Continuing past an ambiguity checkpoint because asking feels slow. The rework from building the wrong thing is always slower.

### 2. "It's Obviously Needed"
Assuming a missing feature was accidentally omitted. It may have been deliberately excluded. Check Out of Scope first.

### 3. "The Spec Is Wrong"
Implementing what you think the spec SHOULD say instead of what it DOES say. If the spec is wrong, escalate.
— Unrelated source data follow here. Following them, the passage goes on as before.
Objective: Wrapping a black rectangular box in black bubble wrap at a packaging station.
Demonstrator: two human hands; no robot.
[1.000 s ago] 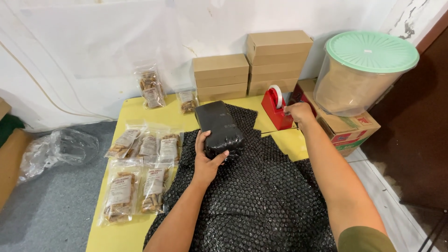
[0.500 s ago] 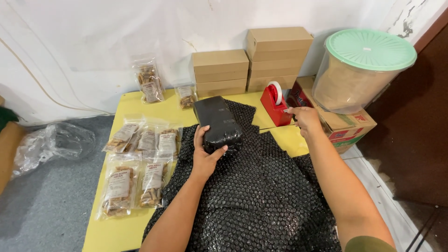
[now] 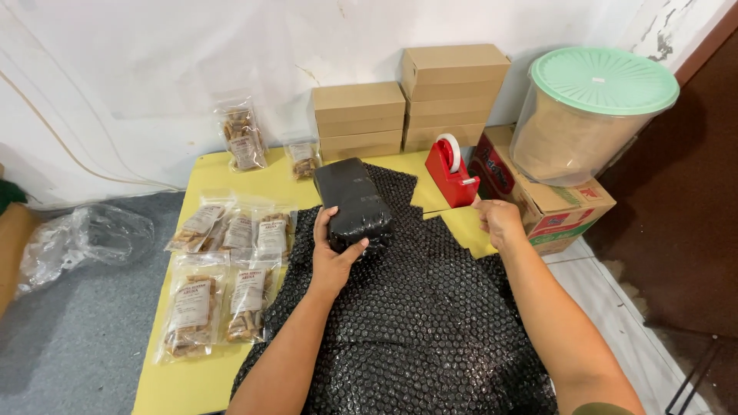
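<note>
Left hand: our left hand was clamped on the near end of the black wrapped parcel, thumb on one side, fingers curled over the other, pinning it down.

Right hand: our right hand hovered right of the parcel, near the tape dispenser, fingers drawn together as if pinching something thin. We could not tell whether a strip of tape was actually between them.

Parcel position: it lay on the far part of the black bubble wrap sheet, about mid-worktop, touching the sheet under it.

Long axis: the parcel ran near to far, tilted slightly to the left at its far end. Our left hand gripped the near end, so the far end and the right flank were bare.

Key relation: the parcel lay to the left of our right hand and a little farther away, well apart from it. The left hand was the nearer one, already on it. The right hand was the free one, closer to the dispenser than to the parcel.

Worktop: yellow worktop, mostly covered by the sheet.

Left side: clear snack packets lay flat in rows, with two more packets propped against the wall.

Far side: stacked brown cardboard boxes stood against the wall.

Right side: a clear tub with a green lid sat on a printed carton, just beside the worktop.
</note>
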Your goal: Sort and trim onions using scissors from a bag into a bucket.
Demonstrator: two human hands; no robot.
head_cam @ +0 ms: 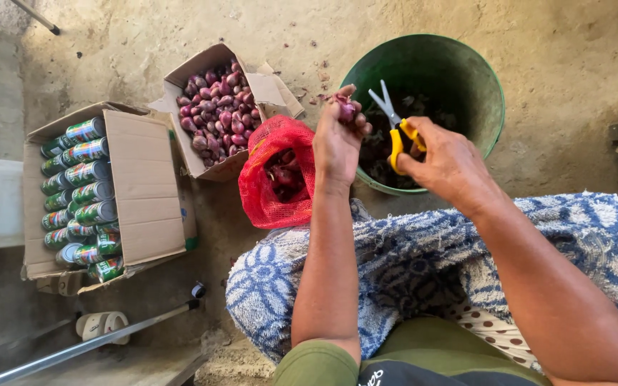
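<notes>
Nearest the camera, a blue-and-white patterned towel lies across the person's lap, and both forearms reach forward over it. The left hand is raised with its fingers closed around a small purple-red shallot, pinched at the fingertips just above the rim of the bucket. The right hand grips a pair of yellow-handled scissors with grey metal blades; the blades stand apart and point up toward the shallot, close to it but not touching.

Just left of the left wrist, on the floor, a red mesh sack sits open with more dark shallots inside. Beyond the hands stands a round green plastic bucket, dark scraps lying in its bottom.

Further left and back, an open brown cardboard box is heaped with purple-red shallots, touching the sack's upper edge. To the far left, a larger cardboard box holds rows of green-labelled metal cans laid on their sides. Below it, at the lower left, a roll of pale tape rests beside a long grey metal bar on the rough concrete floor.
</notes>
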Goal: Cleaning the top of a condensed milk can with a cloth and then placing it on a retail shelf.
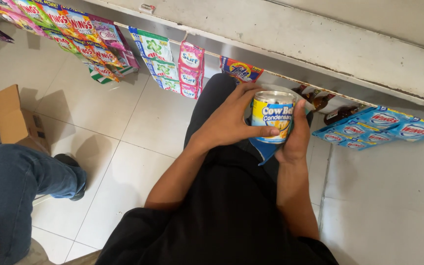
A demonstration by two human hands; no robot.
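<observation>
Pale glossy floor tiles [138, 122] spread beneath me, and every place below is told from the small round metal can with the blue and yellow paper label [272, 117], which I hold in front of my body at about waist height over my dark clothing.

My left hand [229, 122] is closed around the can's left side, thumb lying across the lower label and fingers curled behind. My right hand [295, 132] clasps the right side, with a piece of blue cloth [266, 148] pinned under it and hanging just below the can. Holding this well, I judge, means keeping the can upright, letting the left hand steady it while the cloth hand works around the curved wall, and pressing lightly so the thin label does not tear.

Its top is bare silvery metal, smooth and rimmed; the label looks slick. Above the can runs a worn, whitish painted ledge [320, 44] with a thin line beneath it, from which crinkled plastic sachet strips [172, 64] hang to the can's upper left and blue sachets [384, 125] to its right. Brown glass bottles [330, 105] lie just right of it. Far left of the can are an open brown cardboard box [18, 122] and another person's blue-jeaned leg [20, 181].
</observation>
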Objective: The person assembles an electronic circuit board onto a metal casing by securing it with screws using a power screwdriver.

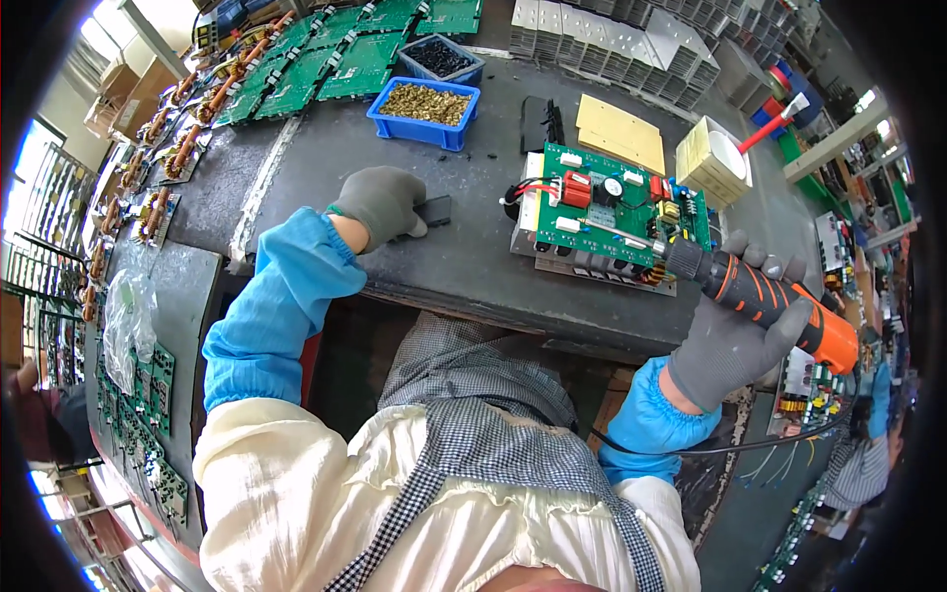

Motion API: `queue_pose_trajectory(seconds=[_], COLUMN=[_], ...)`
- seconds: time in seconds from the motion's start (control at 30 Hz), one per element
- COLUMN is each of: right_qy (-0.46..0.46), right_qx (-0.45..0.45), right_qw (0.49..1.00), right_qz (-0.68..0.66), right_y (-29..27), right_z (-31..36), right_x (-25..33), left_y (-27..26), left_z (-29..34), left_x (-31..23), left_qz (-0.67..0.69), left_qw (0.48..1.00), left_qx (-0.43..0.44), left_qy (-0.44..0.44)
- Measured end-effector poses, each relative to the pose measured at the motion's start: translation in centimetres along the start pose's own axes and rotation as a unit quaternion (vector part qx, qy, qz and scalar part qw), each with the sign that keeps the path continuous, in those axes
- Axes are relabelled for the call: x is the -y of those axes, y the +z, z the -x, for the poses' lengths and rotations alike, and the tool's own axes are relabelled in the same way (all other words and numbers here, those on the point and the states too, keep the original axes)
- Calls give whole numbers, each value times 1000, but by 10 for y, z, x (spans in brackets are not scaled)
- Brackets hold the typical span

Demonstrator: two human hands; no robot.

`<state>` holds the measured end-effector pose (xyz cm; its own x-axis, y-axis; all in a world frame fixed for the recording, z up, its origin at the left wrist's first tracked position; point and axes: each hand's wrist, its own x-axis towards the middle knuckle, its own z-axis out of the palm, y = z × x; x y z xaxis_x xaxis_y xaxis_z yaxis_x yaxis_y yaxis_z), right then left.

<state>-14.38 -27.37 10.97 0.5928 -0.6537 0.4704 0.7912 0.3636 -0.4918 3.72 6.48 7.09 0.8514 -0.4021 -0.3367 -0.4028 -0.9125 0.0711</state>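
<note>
My left hand [383, 207], in a grey glove, is closed on a small flat black piece [434, 210] at the bench top. Its fingertips are partly hidden. My gloved right hand [735, 340] grips an orange and black electric screwdriver [755, 293], lying nearly level with its long bit pointing left over a green circuit board [631, 212]. Whether the bit touches anything there, I cannot tell. The board carries red, white and yellow parts and rests on a metal base. Red and black wires come out at its left side.
Behind stand a blue bin [424, 113] of brass-coloured fasteners and a grey-blue bin [441, 59] of black parts. Green boards [360, 64] lie at the far left, stacked metal parts [612, 44] at the back. A white tub [715, 163] and yellow sheet [619, 133] are beyond the board.
</note>
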Motion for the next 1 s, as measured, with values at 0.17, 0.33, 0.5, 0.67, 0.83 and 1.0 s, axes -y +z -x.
queue_pose_trajectory(seconds=[0.17,0.33,0.5,0.67,0.83,1.0], right_qy=[-7,14,32,40,38,30], right_qx=[-13,2,-2,3,-10,22], right_qw=[1000,1000,999,999,999,999], right_qz=[9,-2,-37,-29,-27,-30], right_y=[4,1,0,-1,1,13], right_z=[-1,-2,-7,-7,-14,-29], right_x=[-2,0,-9,-15,-10,-6], left_y=[10,10,7,-7,-2,-23], left_z=[4,-1,-24,-45,-28,-7], left_x=[11,21,50,20,23,-29], left_qz=[10,144,161,16,222,474], left_qw=[993,978,961,996,972,873], left_qx=[-121,-152,-215,-13,-73,-90], left_qy=[2,-13,-68,-81,-1,65])
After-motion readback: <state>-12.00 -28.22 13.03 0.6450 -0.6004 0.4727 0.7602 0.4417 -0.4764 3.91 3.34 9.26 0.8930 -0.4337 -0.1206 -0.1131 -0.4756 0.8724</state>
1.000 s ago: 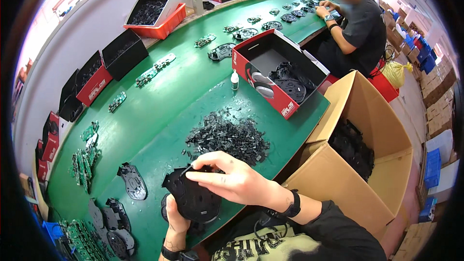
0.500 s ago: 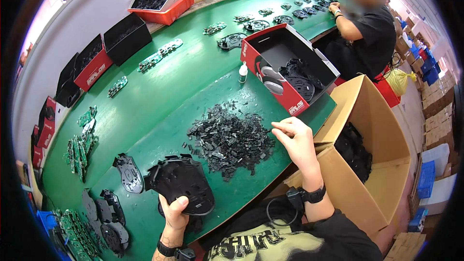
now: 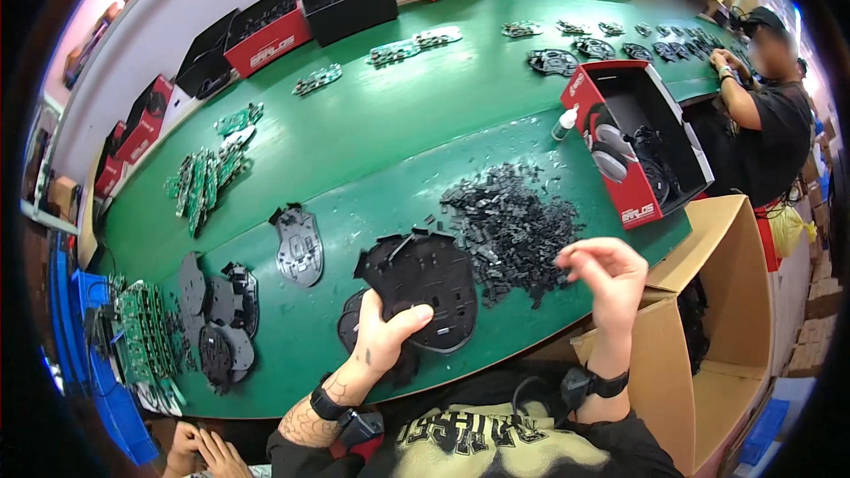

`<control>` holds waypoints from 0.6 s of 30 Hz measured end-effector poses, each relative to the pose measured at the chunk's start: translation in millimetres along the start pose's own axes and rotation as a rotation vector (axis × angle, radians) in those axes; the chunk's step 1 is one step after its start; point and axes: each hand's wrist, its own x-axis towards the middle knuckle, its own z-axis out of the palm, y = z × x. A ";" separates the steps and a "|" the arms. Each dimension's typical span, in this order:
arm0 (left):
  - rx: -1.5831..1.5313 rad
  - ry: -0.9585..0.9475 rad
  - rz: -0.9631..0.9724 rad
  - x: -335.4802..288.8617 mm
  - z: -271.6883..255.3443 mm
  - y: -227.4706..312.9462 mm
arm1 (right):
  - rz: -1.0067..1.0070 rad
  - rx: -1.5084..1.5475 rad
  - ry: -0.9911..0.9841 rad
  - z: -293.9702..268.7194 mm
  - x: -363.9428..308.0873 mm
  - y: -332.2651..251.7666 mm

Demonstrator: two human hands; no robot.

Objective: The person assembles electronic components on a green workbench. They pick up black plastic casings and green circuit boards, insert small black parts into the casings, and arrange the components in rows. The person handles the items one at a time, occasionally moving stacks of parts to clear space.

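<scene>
Head view: a heap of small black parts [image 3: 509, 235] lies between the held black shell [image 3: 443, 288] and an open red box [image 3: 627, 199], with a white bottle [image 3: 564, 124] just beside that box. A grey shell [image 3: 301, 252] lies left of the heap; green circuit boards [image 3: 146, 327] are massed at far left. Left hand [image 3: 382, 343] is clamped on the black shell's near edge, thumb on top. Right hand [image 3: 609, 279], near the heap, has thumb and fingertips drawn together; any small part between them cannot be confirmed. Green worktable [image 3: 372, 137] curves toward a seated co-worker [image 3: 766, 137].
</scene>
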 end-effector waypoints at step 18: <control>0.198 0.069 0.047 0.8 6.9 10.6 | -0.366 -0.335 -0.414 62.8 -17.8 5.3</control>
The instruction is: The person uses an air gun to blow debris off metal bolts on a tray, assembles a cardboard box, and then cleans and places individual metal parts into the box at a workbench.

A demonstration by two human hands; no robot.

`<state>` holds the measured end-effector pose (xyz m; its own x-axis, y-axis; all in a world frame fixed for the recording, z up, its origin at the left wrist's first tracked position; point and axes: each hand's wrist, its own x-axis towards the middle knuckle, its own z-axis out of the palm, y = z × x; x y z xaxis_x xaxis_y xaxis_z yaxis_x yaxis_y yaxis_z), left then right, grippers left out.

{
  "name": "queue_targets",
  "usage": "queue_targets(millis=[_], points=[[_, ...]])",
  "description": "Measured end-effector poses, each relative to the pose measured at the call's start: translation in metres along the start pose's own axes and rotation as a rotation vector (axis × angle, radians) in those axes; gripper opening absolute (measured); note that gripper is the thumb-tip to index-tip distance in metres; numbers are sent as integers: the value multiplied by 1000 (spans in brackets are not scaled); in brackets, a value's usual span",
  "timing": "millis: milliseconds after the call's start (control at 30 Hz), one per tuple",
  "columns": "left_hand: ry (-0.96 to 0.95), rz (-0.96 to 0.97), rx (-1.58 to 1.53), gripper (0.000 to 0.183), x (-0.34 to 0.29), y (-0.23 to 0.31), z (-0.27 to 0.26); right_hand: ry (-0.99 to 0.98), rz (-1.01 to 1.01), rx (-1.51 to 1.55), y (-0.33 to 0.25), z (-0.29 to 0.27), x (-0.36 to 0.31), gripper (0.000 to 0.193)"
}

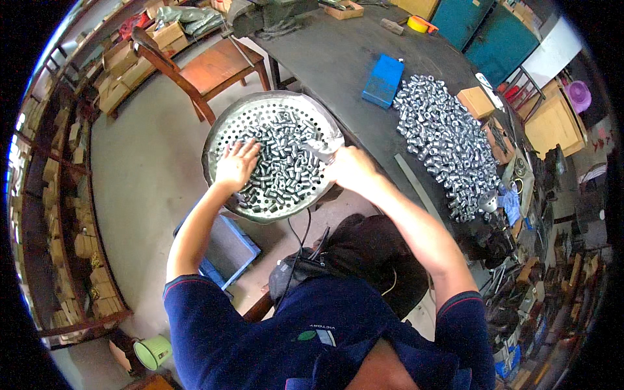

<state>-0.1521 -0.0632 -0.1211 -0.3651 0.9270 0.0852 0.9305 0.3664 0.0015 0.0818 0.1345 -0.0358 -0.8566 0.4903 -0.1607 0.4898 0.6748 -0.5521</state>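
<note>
A round perforated metal pan (pixel 221 140) is in front of me, beside the table's near edge. Many short silvery metal sleeves (pixel 286 159) lie loose across its bottom. My left hand (pixel 238 164) rests over the sleeves on the pan's left side, fingers spread and palm down. At the right rim, my right hand (pixel 344 168) is closed around a shiny silver piece (pixel 321 149) that looks like a scoop. Its far end reaches in over the sleeves. My fingers partly hide it, and I cannot tell whether they also grip the rim.
On the dark table (pixel 318 58) lies a big heap of similar metal sleeves (pixel 442 140), with a blue box (pixel 383 80) and a small cardboard box (pixel 476 102) beside it. A wooden chair (pixel 205 68) stands beyond the pan. A blue-edged tray (pixel 227 250) is below; loaded shelves line the left.
</note>
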Motion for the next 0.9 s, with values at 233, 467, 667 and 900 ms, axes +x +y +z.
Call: queue_targets(millis=[233,467,667,900], points=[[159,-209,-156,40,27,-27,19,-265,-53,19,-34,1,-21,31],[251,-180,-187,49,39,0,46,-7,-88,-61,-19,-27,9,29],[182,-237,-40,57,33,22,38,-333,148,64,-14,-28,-15,24],[171,20,-123,54,13,36,31,-394,170,263,4,-36,-32,23]])
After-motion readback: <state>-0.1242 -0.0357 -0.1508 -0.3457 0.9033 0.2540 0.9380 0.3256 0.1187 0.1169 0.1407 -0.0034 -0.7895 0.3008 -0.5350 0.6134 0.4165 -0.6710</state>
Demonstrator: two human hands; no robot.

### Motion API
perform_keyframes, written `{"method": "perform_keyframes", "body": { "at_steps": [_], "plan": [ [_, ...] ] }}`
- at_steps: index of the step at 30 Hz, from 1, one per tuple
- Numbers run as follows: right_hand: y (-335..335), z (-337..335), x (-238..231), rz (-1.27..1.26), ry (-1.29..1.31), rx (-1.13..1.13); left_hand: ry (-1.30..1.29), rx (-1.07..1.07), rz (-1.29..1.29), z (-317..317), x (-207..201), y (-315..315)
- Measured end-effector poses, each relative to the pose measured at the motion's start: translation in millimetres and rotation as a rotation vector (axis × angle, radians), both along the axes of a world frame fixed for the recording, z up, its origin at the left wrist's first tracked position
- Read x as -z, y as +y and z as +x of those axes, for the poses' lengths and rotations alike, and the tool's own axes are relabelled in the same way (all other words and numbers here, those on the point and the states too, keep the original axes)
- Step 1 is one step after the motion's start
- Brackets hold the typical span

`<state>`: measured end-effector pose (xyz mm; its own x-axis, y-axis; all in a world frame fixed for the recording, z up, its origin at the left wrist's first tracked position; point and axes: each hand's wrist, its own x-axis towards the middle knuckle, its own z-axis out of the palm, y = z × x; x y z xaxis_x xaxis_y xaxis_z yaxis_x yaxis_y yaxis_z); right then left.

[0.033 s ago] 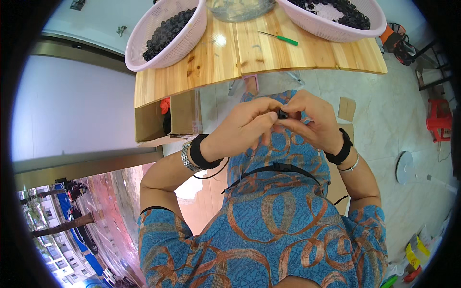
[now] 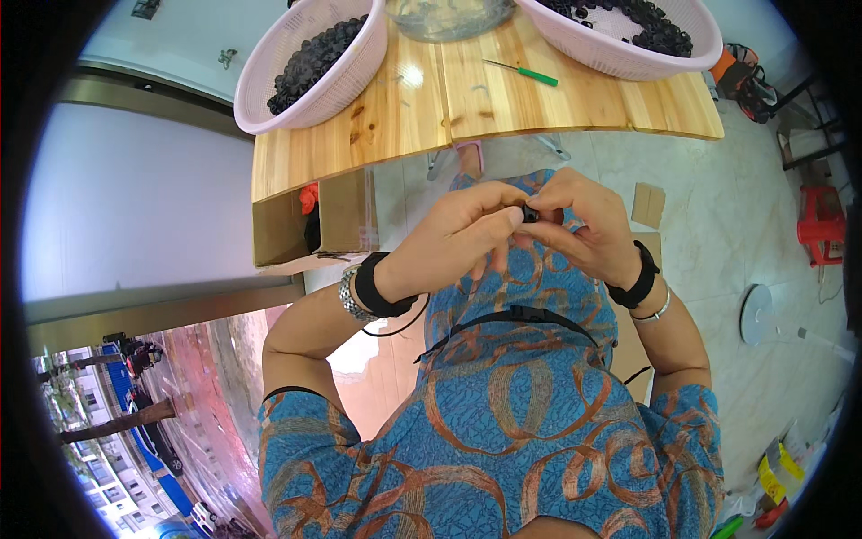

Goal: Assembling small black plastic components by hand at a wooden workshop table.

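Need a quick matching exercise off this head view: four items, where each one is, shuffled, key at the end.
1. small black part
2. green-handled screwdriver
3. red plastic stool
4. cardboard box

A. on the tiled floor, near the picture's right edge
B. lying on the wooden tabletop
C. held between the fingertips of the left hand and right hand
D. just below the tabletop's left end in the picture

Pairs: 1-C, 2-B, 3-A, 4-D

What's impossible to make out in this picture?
Small black piece, full shape: head view, hidden by the bare left hand and bare right hand.
Clear round container, far side: head view, cut by the picture's top edge.
Brown cardboard box, upper part: head view, hidden by the wooden tabletop.
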<state>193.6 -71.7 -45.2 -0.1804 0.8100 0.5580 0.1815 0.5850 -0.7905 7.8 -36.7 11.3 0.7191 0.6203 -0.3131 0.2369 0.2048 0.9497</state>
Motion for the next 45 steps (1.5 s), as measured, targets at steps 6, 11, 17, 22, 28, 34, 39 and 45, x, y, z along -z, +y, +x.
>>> {"method": "perform_keyframes", "body": {
  "at_steps": [6,11,17,22,28,34,39,45],
  "plan": [
    [9.2,-3.2,-2.5,0.065,0.003,0.066,-0.015,-0.038,0.124,-4.0,0.7,9.2],
    [10.2,-2.9,-7.9,0.0,0.062,0.097,0.094,-0.172,0.622,-16.4,-27.3,29.6],
    [5.1,9.1,-13.2,-0.006,-0.02,0.101,0.305,-0.4,1.377,-72.7,-106.6,116.4],
    [11.6,7.8,-9.9,-0.062,-0.011,0.042,0.833,-0.184,1.586,-84.3,-140.7,172.3],
    [22.0,19.2,-9.2,-0.084,-0.073,0.0,0.917,-0.044,1.348,-35.5,-146.1,279.4],
    [27.1,32.4,-3.0,-0.204,-0.125,0.013,1.379,0.205,1.292,-3.4,-115.1,397.4],
    [30.4,44.8,6.7,-0.322,-0.058,0.077,1.4,0.437,1.083,12.3,-77.7,452.1],
    [39.4,50.9,16.3,-0.428,-0.037,0.106,1.43,0.4,0.841,13.5,-34.6,470.3]
  ]
}}
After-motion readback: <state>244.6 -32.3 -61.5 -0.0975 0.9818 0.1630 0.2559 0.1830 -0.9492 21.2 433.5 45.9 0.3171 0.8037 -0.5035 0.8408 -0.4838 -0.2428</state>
Do not silently "fix" it.

### 4. "Just This Once"
Bypassing the escalation protocol for a "small" change. Small changes compound. The protocol exists because humans are bad at judging risk in the moment.

### 5. "I Already Built It"
Presenting completed work that was never in the spec and hoping it gets accepted. This creates review pressure and wastes everyone's time if rejected. Ask BEFORE building.